Speaking to a leading Conservative supporting commentator recently he sadly admitted he would never join the Tory Party today but can’t leave after 40 years of tribalism. Many know how he feels!

The Tories get away with it currently because of the sheer awfulness of the Opposition. For that reason alone, Theresa May will probably survive. When will Labour supporters wake up to this? Politics is simply debased by, at best, the sheer mediocrity on offer from both sides, most of the greatness of the major parties vanquished.

The future? Not the Tory Party as it is except by default – supposedly driven by the rumoured 70k membership, average age 72. Nor extremist Labour. Is a takeover of the ineffectual Liberal Democrats or a new party (watch ‘Renew’ in the local elections in Wandsworth) the answer? Or, ever hopeful, a brave new Tory leader who will rescue the Party and broader political discourse from the abyss?

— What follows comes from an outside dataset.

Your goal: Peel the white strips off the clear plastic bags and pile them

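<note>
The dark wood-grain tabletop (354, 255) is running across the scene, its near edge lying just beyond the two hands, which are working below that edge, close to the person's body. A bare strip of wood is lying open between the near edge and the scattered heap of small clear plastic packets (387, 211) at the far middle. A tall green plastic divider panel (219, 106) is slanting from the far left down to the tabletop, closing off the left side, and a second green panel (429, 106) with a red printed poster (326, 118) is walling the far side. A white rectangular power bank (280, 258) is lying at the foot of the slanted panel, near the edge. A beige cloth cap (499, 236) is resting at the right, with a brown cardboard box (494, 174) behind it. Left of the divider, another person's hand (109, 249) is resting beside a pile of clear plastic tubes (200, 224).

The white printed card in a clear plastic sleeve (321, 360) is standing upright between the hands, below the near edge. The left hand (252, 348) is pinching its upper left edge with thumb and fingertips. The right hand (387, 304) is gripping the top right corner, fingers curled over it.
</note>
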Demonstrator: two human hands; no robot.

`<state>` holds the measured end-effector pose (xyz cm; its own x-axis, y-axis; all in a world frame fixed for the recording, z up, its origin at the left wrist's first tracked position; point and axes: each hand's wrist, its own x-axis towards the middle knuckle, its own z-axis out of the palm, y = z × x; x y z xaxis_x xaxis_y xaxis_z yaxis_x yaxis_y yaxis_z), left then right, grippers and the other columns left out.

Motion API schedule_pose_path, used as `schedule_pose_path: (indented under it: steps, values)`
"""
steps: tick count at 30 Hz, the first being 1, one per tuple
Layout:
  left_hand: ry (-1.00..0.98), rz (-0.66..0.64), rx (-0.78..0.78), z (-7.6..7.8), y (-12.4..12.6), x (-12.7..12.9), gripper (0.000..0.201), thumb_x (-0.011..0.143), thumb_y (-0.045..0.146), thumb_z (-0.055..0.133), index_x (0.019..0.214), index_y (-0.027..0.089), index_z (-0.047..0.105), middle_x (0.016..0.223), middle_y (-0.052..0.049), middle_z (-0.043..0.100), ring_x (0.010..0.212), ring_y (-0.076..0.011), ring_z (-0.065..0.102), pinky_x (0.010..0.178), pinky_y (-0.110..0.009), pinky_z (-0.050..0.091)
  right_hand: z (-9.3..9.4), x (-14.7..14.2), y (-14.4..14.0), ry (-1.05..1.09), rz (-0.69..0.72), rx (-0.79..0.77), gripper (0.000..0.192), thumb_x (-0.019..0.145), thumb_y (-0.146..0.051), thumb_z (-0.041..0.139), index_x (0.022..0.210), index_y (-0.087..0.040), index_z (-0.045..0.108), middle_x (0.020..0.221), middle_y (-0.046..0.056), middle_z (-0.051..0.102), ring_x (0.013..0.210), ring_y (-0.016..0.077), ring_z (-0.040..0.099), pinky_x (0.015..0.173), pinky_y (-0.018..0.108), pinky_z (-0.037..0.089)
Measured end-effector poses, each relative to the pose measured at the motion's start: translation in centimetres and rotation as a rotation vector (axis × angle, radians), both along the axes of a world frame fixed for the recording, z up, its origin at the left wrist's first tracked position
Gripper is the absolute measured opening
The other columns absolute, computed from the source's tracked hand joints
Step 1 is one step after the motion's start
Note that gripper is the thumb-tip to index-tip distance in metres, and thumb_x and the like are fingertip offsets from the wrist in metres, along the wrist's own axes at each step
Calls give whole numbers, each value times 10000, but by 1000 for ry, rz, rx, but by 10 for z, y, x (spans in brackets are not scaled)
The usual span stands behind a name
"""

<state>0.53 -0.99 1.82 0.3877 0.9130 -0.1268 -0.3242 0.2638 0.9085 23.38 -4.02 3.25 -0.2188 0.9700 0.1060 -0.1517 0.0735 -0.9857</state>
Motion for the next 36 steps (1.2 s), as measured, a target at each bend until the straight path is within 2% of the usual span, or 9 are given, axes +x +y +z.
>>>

Animal welfare partly defines human progress

Man’s inhumanity to man constantly bewilders most of us but you don’t need to be an animal rights fanatic to believe the extent of cruelty to defenceless animals comes a close second in measuring the progress of human civilisation.

The mistreatment of animals is all around us but particularly in second and third world countries. Much of it also involves endangered species which is particularly depressing.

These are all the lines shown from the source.